Economically speaking, both a homeowner and an apartment renter are “consuming” housing, even though the homeowner, rather than paying rent, is either making mortgage payments or—having paid off the home—not conducting any financial transactions. The BEA recognizes and puts a price tag on the homeowner’s consumption of housing. This makes sense in economic terms (absent home ownership, they would have to pay for housing some other way, and with home ownership, they’ve given up capital that could otherwise be put to other uses) but is not very useful for an analysis of a consumption tax, since clearly homeowners are not going to be taxed on the implicit rental costs of the home they own. Nor, we assume, would renters pay the tax.[12] These consumption costs need to be subtracted before using the dataset.

The EPIC-commissioned study acknowledges this and purports to do so. The figure used for personal consumption, however, is consistent with the headline PCE amount (adjusted to 2026) without any subtractions, including for actual or implicit rent. That’s the first problem, and it is a significant one.

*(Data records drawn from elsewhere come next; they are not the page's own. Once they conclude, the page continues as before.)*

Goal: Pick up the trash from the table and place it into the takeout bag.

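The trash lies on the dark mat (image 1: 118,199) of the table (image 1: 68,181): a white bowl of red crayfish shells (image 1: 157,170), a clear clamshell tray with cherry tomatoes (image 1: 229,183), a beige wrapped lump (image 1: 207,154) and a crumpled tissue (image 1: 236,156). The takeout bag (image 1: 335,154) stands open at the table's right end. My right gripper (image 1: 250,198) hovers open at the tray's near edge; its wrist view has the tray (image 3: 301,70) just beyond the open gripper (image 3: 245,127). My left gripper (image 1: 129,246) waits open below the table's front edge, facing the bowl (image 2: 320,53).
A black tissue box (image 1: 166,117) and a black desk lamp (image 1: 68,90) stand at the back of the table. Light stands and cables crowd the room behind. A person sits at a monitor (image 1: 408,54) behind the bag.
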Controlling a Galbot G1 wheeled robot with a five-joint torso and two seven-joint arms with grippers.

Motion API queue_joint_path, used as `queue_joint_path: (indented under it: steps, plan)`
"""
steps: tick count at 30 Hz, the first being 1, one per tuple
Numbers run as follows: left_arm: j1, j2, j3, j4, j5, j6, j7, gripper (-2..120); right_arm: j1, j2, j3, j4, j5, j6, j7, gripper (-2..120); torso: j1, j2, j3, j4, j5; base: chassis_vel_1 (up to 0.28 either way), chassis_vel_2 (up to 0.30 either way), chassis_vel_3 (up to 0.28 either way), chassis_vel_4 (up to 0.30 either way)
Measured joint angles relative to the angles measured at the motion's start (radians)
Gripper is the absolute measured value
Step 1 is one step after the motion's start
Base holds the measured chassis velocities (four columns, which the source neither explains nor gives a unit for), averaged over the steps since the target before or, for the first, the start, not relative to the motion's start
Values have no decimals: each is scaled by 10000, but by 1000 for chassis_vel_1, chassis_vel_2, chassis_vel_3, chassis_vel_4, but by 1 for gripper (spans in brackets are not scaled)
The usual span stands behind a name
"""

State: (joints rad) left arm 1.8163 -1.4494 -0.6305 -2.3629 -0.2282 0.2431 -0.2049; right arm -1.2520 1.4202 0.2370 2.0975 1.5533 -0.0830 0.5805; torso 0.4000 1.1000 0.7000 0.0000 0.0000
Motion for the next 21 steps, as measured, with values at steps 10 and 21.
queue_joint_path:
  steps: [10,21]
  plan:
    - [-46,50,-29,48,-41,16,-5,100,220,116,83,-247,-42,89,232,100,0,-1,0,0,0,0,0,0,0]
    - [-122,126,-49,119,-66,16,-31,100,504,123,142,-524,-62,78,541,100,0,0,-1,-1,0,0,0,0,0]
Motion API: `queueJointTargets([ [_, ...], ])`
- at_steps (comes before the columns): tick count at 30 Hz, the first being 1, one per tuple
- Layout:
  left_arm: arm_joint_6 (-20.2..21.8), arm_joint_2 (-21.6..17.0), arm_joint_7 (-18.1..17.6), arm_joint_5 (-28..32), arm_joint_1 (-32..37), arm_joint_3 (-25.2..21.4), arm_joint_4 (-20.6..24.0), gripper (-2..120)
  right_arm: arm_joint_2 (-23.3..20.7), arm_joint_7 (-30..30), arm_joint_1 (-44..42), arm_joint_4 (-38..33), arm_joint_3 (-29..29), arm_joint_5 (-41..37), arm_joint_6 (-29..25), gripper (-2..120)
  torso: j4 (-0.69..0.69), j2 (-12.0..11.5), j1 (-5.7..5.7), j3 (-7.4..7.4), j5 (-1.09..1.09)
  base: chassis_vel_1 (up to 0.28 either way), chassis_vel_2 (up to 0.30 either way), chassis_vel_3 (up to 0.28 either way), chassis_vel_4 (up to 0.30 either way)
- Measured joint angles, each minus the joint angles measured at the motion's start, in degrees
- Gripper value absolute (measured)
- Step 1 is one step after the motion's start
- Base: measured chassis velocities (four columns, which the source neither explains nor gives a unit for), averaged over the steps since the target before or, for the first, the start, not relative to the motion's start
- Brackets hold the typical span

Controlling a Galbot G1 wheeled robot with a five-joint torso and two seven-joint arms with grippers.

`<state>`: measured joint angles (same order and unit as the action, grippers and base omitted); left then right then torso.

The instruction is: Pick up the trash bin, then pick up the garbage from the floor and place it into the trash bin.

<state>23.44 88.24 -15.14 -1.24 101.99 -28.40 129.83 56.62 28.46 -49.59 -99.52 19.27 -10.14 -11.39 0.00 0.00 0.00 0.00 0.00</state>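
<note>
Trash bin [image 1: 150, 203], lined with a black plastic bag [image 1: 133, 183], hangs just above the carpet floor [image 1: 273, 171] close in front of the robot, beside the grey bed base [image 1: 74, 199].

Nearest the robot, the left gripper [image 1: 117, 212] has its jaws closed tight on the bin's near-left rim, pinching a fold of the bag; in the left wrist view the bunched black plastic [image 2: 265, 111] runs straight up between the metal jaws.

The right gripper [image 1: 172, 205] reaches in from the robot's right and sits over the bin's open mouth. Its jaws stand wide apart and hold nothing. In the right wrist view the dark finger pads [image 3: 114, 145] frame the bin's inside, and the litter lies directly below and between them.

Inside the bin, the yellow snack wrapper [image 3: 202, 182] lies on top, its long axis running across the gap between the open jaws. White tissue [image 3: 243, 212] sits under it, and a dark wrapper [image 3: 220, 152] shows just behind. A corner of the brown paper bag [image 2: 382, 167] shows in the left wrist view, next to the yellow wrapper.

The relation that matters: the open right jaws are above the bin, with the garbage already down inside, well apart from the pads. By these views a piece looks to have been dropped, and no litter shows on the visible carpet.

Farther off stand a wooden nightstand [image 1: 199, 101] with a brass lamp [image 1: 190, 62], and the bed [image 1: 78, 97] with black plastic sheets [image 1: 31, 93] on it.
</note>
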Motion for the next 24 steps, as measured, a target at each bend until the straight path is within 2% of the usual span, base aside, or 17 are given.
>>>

Furthermore, the study does not seem to make any other adjustments from the PCE topline amount other than accounting for a grocery exclusion and an exemption for education services,[13] even when clearly warranted, or even provided for by the underlying proposal. For instance, the language of the EPIC proposal only taxes the share of health-care services procured through private out-of-pocket payment (e.g., not through insurance or under Medicare or Medicaid),[14] but the EPIC study appears to anticipate the taxation of all health expenditures in PCE—overstating the amount by 800 percent. Additionally, the EPIC legislation exempts any good or service otherwise taxed under an existing excise tax, but there is no indication that these consumption categories were excluded in their calculations.

Even if the goal was to tax health-care services broadly, an adjustment would have to be made for Medicare- and Medicaid-funded care, which is not legally taxable. Federal law also prohibits taxing internet access or federal government activities, including the USPS. Interstate travel costs, including airfare, are also largely out of reach. Consumption by nonprofits, and Nebraskans’ consumption while traveling, both of which are part of PCE, also need to be excluded. There is no indication, however, that the economic analysis incorporated any of these adjustments, and indeed their figures are inconsistent with any such adjustment.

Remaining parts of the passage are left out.